▶ **WHAT NEEDS TO BE DONE**: Output the whole listing exactly, except for the pictures in it.

▶ **DATA SEGMENT**:
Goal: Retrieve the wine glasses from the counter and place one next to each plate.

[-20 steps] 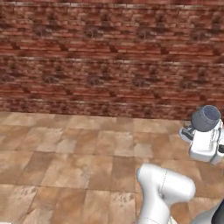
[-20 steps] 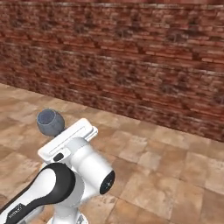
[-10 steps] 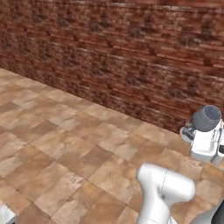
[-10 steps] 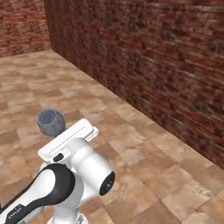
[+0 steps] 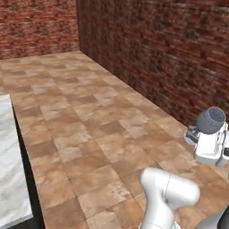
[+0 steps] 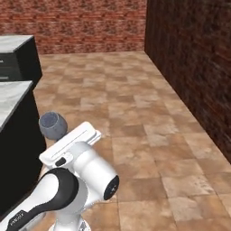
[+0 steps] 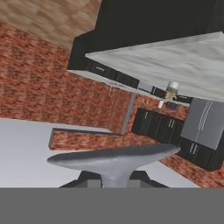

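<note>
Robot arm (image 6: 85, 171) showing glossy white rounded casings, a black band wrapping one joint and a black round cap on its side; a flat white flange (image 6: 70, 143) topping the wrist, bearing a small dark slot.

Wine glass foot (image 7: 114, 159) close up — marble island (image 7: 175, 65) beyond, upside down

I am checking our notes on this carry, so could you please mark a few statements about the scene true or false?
1. The gripper is closed on the stem of a bluish-grey stemmed wine glass. True.
2. The glass's bowl is shattered. False: it looks whole.
3. A dark red brick wall stands to the robot's right. True.
4. The floor is green carpet. False: brown stone tiles.
5. A white marble worktop shows at the left of the right base view. True.
</note>
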You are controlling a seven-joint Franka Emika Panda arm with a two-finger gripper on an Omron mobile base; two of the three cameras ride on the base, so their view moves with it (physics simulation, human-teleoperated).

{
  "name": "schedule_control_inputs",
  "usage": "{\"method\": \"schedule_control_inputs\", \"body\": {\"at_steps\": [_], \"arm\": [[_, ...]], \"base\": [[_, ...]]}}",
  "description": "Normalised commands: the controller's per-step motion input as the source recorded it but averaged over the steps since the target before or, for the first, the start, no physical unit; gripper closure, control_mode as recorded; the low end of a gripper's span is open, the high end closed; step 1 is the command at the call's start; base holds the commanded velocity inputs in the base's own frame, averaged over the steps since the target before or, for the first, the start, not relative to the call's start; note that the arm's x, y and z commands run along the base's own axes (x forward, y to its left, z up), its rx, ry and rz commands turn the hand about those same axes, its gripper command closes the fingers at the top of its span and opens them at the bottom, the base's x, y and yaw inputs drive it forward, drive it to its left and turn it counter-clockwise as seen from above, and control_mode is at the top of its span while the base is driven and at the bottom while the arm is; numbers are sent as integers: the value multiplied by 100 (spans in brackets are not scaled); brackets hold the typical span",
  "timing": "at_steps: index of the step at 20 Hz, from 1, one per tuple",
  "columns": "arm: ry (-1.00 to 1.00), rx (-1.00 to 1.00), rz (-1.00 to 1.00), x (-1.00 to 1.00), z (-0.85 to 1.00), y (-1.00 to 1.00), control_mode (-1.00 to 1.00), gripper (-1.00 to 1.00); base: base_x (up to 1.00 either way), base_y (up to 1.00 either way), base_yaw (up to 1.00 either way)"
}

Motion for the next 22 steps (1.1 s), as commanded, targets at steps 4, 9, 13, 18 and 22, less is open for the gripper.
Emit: {"method": "schedule_control_inputs", "body": {"at_steps": [4, 9, 13, 18, 22], "arm": [[0, 0, 0, 0, 0, 0, 100, 100], [0, 0, 0, 0, 0, 0, 100, 100], [0, 0, 0, 0, 0, 0, 100, 100], [0, 0, 0, 0, 0, 0, 100, 100], [0, 0, 0, 0, 0, 0, 100, 100]], "base": [[100, -71, 15], [100, -40, 7], [100, -6, 9], [100, 0, 11], [100, 0, 13]]}}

▶ **REPLY**:
Goal: Retrieve the wine glasses from the counter and place one next to each plate.

[-20 steps] 
[-20 steps] 
[-10 steps] 
[-10 steps] 
[+0 steps] 
[+0 steps] 
[+0 steps] 

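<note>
Robot arm (image 6: 85, 171) showing glossy white rounded casings, a black band wrapping one joint and a black round cap on its side; a flat white flange (image 6: 70, 143) topping the wrist, bearing a small dark slot.

Wine glass foot (image 7: 114, 159) close up — marble island (image 7: 175, 65) beyond, upside down

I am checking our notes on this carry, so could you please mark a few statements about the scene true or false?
1. The gripper is closed on the stem of a bluish-grey stemmed wine glass. True.
2. The glass's bowl is shattered. False: it looks whole.
3. A dark red brick wall stands to the robot's right. True.
4. The floor is green carpet. False: brown stone tiles.
5. A white marble worktop shows at the left of the right base view. True.
</note>
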You are controlling a seven-joint Franka Emika Panda arm with a two-finger gripper on an Omron mobile base; two of the three cameras ride on the base, so their view moves with it (physics simulation, human-teleoperated).

{
  "name": "schedule_control_inputs",
  "usage": "{\"method\": \"schedule_control_inputs\", \"body\": {\"at_steps\": [_], \"arm\": [[_, ...]], \"base\": [[_, ...]]}}",
  "description": "Normalised commands: the controller's per-step motion input as the source recorded it but averaged over the steps since the target before or, for the first, the start, no physical unit; gripper closure, control_mode as recorded; the low end of a gripper's span is open, the high end closed; step 1 is the command at the call's start; base holds the commanded velocity inputs in the base's own frame, averaged over the steps since the target before or, for the first, the start, not relative to the call's start; note that the arm's x, y and z commands run along the base's own axes (x forward, y to its left, z up), its rx, ry and rz commands turn the hand about those same axes, its gripper command closes the fingers at the top of its span and opens them at the bottom, the base's x, y and yaw inputs drive it forward, drive it to its left and turn it counter-clockwise as seen from above, and control_mode is at the top of its span while the base is driven and at the bottom while the arm is; numbers are sent as integers: the value multiplied by 100 (spans in brackets are not scaled); brackets hold the typical span",
  "timing": "at_steps: index of the step at 20 Hz, from 1, one per tuple",
  "columns": "arm: ry (-1.00 to 1.00), rx (-1.00 to 1.00), rz (-1.00 to 1.00), x (-1.00 to 1.00), z (-0.85 to 1.00), y (-1.00 to 1.00), control_mode (-1.00 to 1.00), gripper (-1.00 to 1.00); base: base_x (up to 1.00 either way), base_y (up to 1.00 either way), base_yaw (up to 1.00 either way)"
}

Motion for the next 22 steps (1.1 s), as commanded, targets at steps 4, 9, 13, 18 and 22, less is open for the gripper.
Emit: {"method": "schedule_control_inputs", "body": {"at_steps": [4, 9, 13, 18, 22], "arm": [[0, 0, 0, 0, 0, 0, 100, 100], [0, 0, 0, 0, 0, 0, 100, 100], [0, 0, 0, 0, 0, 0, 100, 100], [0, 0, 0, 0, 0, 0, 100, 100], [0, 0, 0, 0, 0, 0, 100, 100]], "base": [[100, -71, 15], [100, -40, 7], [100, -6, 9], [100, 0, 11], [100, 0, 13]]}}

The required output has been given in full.